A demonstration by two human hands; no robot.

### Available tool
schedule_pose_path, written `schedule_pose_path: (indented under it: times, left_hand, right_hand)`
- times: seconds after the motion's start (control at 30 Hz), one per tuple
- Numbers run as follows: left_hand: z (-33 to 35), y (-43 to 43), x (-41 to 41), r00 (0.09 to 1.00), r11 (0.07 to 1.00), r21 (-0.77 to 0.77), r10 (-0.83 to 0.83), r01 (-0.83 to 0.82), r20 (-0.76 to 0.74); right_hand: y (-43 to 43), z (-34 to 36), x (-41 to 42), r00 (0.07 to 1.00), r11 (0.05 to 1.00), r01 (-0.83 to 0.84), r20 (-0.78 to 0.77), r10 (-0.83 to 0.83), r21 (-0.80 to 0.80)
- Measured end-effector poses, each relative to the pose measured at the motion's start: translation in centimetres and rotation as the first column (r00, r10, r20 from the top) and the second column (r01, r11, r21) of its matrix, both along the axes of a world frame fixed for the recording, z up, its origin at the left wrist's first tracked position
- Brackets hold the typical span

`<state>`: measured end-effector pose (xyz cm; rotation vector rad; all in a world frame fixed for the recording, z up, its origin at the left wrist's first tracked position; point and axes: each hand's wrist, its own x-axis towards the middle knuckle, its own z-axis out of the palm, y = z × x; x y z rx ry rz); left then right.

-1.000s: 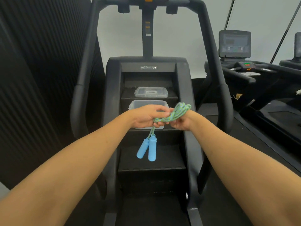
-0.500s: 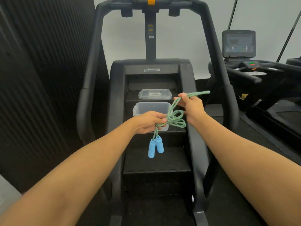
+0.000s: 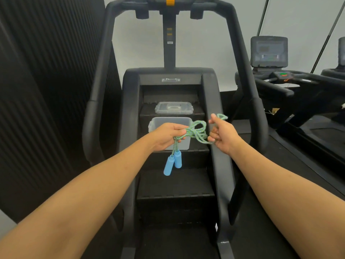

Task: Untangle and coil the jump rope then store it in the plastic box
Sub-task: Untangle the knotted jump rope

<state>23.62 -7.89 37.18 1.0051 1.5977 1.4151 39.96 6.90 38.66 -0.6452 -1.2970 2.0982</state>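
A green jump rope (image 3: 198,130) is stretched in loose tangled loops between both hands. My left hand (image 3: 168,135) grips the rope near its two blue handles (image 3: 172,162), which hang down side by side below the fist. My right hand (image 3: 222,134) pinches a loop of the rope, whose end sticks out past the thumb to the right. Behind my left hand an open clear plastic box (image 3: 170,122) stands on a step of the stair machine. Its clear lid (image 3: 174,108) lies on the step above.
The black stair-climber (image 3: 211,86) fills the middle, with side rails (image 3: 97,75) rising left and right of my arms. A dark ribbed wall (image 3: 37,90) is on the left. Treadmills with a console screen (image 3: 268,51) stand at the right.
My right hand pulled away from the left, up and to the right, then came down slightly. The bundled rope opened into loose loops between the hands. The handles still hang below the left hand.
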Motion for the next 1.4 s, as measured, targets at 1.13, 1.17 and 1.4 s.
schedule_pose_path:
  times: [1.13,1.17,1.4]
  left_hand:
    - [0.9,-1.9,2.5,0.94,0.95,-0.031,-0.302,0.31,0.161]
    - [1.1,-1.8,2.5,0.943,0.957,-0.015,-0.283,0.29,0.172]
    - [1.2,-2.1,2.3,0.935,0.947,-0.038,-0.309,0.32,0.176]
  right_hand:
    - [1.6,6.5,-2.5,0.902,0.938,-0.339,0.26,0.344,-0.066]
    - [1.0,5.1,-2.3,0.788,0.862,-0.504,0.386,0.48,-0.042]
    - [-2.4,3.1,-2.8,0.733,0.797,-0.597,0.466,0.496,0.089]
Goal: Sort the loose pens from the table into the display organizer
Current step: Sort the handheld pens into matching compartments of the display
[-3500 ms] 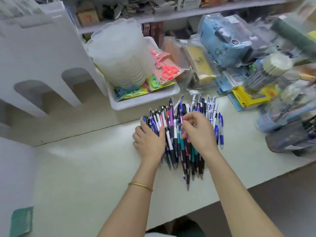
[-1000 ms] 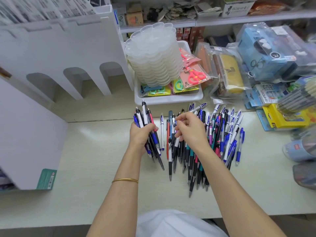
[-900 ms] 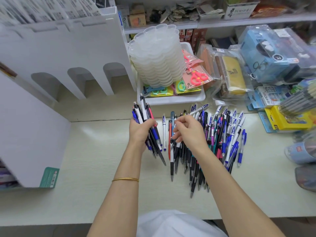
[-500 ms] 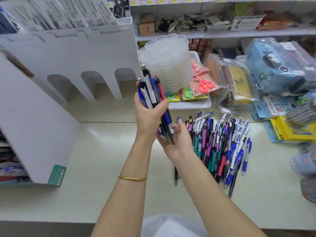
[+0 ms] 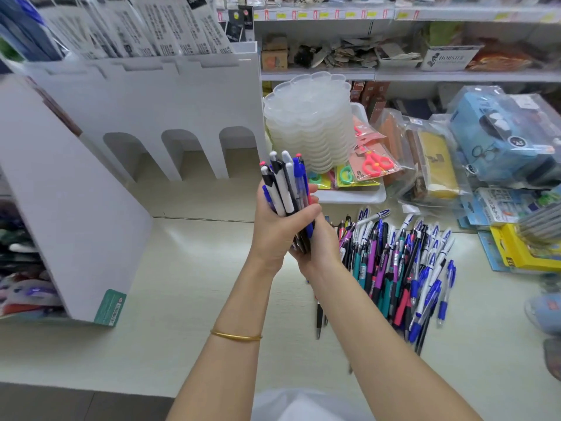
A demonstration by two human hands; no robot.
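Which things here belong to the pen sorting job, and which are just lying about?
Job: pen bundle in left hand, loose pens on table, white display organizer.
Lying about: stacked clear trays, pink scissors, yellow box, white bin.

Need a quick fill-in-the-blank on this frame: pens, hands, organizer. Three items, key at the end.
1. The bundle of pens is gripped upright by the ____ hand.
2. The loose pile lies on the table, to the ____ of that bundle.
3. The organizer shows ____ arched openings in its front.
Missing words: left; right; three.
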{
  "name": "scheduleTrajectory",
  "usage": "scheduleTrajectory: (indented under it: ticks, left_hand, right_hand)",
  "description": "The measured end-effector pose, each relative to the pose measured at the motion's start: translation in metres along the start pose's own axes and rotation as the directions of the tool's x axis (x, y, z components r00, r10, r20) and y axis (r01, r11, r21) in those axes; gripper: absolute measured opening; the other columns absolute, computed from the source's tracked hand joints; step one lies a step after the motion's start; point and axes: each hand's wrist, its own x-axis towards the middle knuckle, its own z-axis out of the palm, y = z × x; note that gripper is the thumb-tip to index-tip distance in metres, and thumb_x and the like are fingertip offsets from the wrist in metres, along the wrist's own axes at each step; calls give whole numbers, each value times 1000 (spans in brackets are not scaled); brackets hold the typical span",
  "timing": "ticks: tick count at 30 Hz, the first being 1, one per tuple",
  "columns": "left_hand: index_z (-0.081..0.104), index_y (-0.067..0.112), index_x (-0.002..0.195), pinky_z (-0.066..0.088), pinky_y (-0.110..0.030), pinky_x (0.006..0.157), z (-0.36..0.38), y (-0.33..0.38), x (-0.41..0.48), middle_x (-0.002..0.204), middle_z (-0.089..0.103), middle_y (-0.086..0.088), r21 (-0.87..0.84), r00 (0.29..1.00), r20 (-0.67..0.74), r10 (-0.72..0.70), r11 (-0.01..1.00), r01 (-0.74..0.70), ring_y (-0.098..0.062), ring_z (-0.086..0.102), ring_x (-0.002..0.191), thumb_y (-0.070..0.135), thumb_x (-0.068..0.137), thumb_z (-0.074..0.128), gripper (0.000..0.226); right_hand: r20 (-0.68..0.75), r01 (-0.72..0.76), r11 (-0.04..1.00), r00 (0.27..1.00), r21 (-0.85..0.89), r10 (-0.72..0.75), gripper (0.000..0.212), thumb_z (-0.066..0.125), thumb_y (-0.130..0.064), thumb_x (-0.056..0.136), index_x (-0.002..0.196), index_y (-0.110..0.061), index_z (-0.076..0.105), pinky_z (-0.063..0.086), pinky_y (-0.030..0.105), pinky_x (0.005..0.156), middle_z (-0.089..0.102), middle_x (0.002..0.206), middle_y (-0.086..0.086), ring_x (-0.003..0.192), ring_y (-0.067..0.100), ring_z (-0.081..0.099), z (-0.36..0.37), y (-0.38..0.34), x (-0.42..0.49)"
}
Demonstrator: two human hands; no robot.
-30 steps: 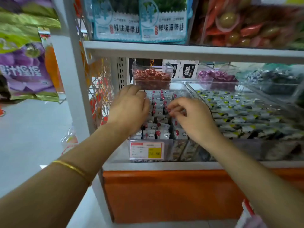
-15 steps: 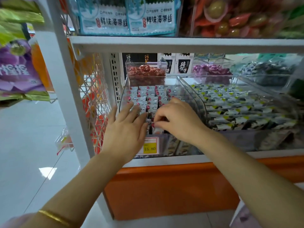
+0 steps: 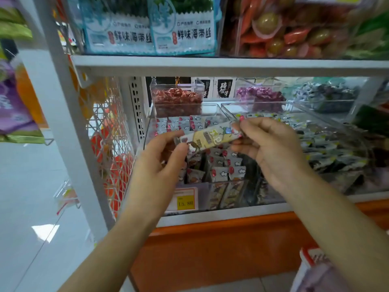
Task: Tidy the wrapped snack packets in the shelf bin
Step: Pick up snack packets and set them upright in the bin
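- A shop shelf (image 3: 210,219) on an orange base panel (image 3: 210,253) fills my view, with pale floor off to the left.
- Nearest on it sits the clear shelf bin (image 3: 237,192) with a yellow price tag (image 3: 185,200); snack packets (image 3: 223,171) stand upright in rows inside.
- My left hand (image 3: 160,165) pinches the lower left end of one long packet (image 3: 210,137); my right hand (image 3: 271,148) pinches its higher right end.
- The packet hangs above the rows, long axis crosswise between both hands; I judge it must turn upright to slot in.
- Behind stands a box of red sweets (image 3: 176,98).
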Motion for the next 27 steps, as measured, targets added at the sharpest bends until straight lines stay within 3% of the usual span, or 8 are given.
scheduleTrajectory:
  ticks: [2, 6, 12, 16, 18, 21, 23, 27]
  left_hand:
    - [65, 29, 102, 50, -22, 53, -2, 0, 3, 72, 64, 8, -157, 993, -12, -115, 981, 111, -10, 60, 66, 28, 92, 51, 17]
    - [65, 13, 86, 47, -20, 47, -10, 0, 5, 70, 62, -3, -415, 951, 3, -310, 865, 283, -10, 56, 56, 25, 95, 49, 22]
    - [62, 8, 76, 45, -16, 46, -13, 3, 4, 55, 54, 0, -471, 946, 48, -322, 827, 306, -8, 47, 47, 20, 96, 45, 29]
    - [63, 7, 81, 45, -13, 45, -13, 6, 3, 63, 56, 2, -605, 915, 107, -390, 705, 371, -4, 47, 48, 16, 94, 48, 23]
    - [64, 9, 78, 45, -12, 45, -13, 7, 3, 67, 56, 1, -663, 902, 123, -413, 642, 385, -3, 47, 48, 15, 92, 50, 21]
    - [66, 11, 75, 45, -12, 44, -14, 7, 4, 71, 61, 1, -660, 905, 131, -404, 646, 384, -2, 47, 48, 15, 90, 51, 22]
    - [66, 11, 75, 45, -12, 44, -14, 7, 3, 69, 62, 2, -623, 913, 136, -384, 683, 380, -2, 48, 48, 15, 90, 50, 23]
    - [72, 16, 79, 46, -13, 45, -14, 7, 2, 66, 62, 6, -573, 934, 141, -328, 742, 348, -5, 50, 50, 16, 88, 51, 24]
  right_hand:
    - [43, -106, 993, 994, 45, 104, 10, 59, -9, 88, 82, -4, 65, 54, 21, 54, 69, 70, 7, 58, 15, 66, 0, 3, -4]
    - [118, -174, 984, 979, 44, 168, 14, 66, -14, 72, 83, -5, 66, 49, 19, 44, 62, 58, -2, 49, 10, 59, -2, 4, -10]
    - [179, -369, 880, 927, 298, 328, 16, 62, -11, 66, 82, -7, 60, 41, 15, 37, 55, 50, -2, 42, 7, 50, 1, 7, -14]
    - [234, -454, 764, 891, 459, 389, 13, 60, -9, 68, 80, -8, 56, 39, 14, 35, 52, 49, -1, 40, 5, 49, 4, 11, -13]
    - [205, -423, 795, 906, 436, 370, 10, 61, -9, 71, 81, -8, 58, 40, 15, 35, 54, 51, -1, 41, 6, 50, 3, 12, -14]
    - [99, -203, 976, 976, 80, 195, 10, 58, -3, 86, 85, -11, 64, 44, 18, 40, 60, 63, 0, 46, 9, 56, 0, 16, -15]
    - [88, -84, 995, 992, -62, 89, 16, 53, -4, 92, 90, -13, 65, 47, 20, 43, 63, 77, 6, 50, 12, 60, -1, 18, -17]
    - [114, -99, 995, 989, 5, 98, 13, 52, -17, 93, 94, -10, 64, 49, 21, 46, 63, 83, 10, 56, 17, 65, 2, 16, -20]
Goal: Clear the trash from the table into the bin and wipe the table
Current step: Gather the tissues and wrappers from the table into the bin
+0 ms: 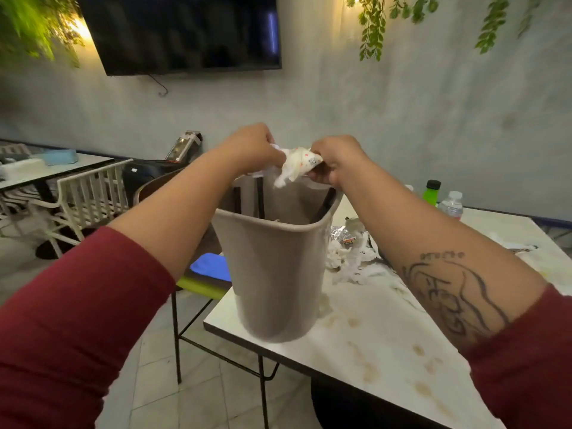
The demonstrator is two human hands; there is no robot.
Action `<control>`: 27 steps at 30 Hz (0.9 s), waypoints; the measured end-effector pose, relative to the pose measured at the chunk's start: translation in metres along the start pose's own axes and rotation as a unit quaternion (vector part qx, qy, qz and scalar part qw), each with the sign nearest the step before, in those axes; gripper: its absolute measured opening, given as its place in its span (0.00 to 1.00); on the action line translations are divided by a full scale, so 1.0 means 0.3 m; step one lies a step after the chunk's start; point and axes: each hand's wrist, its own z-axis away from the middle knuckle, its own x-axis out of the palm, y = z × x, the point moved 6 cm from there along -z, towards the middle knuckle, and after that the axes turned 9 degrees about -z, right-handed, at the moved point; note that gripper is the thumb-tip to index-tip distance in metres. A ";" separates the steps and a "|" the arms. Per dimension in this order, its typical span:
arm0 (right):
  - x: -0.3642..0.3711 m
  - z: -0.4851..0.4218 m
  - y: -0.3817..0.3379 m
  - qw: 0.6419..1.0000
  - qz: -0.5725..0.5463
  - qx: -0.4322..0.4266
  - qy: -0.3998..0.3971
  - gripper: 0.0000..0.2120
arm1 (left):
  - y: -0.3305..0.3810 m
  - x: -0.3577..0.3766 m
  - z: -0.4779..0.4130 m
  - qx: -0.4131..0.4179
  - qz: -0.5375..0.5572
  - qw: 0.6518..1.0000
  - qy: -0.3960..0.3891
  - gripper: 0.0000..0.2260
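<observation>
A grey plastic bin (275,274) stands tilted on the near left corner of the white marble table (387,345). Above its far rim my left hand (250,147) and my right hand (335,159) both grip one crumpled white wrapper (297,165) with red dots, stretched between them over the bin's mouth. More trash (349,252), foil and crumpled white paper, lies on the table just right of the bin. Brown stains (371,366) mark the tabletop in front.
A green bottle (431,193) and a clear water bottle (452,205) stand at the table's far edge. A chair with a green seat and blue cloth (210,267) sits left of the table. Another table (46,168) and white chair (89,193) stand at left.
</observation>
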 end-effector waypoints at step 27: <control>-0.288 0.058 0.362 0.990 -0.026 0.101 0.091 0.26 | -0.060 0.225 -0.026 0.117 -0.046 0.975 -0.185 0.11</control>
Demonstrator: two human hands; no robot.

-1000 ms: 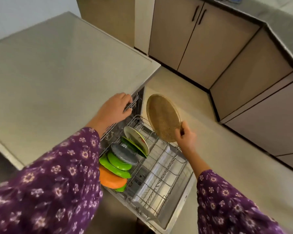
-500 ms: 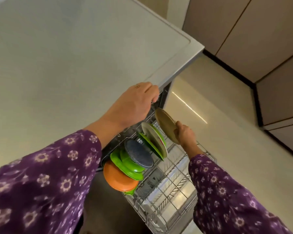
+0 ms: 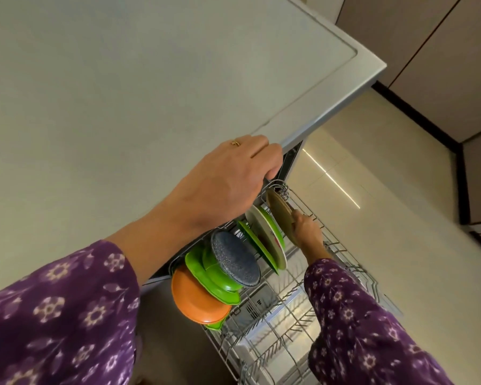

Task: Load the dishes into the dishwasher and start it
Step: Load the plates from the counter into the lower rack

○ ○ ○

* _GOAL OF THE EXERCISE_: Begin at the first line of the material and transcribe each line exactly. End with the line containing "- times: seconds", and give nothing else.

* _PROBLEM SOLUTION_:
A demonstration by two human hands; no robot.

### Available tool
schedule_pose_path, written `schedule_pose_path: (indented under it: times, left_hand, right_hand)`
- times: seconds after the motion's start (control at 30 Hz), one per tuple

No further output is required for this answer.